## [EXERCISE GOAL]
Which lines of the entries below run from the one holding "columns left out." to the one holding "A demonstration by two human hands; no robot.", inclusive? Set down exactly those lines and no others.

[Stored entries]
.....

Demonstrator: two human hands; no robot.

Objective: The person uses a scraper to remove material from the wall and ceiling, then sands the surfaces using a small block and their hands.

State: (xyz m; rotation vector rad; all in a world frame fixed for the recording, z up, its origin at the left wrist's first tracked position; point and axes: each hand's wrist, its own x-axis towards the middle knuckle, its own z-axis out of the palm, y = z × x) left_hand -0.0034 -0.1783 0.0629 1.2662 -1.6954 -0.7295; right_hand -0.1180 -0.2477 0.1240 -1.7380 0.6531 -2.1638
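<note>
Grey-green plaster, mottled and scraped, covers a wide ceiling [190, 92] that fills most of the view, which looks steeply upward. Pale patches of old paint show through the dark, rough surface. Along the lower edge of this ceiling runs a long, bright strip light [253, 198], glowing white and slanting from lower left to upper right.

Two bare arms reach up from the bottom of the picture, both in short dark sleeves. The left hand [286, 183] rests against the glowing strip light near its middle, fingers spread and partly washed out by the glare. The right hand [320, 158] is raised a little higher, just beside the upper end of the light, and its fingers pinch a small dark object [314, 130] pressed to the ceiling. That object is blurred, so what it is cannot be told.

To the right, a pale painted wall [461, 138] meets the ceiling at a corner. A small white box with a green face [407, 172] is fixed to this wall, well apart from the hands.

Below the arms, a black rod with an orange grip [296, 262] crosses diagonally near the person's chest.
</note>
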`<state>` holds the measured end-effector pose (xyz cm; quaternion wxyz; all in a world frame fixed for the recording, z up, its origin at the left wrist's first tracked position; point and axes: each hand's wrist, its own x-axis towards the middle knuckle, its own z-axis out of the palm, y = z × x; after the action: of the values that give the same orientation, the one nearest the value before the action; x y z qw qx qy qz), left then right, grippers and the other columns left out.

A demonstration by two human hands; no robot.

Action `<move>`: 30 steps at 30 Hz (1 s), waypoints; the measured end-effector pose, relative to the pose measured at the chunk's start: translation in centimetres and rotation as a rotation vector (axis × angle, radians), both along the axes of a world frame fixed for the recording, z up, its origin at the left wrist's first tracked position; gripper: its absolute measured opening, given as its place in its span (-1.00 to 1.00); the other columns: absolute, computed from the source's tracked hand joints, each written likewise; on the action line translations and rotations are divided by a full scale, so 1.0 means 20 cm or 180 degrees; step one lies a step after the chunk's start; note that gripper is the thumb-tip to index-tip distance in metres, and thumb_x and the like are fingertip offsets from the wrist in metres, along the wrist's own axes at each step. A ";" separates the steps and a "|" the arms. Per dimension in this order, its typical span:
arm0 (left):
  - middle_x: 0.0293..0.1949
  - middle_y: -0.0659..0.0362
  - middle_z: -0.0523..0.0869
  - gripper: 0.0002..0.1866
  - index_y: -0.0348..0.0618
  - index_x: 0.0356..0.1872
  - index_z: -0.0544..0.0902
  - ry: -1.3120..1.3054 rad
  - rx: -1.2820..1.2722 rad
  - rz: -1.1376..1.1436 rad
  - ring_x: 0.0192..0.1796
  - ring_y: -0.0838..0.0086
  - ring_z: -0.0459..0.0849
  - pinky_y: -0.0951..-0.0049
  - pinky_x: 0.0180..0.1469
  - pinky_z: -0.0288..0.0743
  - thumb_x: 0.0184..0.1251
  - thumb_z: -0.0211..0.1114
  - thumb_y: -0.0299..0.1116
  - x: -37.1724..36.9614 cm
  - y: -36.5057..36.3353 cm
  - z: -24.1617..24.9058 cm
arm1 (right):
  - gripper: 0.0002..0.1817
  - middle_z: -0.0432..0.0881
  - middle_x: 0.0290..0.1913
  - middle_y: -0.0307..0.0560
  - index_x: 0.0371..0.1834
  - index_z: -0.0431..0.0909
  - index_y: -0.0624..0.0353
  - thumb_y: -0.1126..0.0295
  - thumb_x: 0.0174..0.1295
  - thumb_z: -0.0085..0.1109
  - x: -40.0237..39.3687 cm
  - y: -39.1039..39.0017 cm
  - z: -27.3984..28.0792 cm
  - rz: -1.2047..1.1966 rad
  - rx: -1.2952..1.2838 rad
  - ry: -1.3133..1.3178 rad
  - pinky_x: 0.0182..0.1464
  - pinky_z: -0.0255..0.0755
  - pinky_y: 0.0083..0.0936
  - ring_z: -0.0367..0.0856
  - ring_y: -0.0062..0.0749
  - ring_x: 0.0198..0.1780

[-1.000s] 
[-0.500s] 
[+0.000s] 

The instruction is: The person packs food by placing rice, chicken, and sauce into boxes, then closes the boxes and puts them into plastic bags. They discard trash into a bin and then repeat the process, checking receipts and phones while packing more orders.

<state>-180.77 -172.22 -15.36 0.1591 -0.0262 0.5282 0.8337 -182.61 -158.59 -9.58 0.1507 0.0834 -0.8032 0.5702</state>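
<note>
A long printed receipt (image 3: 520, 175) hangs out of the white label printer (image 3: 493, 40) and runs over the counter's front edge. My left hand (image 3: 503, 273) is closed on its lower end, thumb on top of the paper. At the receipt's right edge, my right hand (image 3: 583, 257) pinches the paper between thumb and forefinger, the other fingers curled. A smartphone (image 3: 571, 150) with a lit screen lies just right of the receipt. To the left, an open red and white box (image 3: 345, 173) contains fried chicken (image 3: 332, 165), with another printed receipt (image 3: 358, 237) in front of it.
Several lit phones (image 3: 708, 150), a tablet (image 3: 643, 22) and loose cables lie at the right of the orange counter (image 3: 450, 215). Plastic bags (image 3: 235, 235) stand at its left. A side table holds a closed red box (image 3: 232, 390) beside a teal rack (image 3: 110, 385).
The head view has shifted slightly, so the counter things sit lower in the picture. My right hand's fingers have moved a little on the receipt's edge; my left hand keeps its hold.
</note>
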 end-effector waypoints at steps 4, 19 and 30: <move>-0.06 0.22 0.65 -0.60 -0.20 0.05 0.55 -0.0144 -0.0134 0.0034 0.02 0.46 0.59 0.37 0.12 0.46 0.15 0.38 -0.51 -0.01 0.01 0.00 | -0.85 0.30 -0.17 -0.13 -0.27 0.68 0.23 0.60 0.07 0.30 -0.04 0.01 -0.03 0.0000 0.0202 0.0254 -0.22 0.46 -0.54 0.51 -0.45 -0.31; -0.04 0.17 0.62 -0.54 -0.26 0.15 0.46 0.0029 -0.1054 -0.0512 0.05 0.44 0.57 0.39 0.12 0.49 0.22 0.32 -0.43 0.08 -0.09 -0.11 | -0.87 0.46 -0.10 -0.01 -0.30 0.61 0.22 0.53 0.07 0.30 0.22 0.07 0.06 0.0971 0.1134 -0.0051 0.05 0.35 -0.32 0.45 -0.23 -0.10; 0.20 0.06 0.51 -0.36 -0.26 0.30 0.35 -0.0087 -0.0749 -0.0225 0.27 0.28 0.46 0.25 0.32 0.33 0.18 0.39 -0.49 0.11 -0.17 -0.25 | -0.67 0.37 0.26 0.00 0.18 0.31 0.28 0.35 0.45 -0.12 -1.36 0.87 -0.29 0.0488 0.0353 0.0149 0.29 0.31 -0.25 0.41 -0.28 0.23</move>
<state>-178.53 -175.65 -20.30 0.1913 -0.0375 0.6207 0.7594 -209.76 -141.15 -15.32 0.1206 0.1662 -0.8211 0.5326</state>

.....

## [RESULT OF THE TASK]
`<state>` holds the measured end-effector pose (xyz cm; quaternion wxyz; all in a world frame fixed for the recording, z up, its origin at the left wrist's first tracked position; point and axes: each hand's wrist, its own x-axis towards the middle knuckle, its own z-axis out of the palm, y = z × x; after the action: of the values that give the same orientation, the one nearest the value before the action; x y z qw qx qy qz), left then right, grippers and the other columns left out.

A demonstration by two human hands; no robot.

This is the complete output.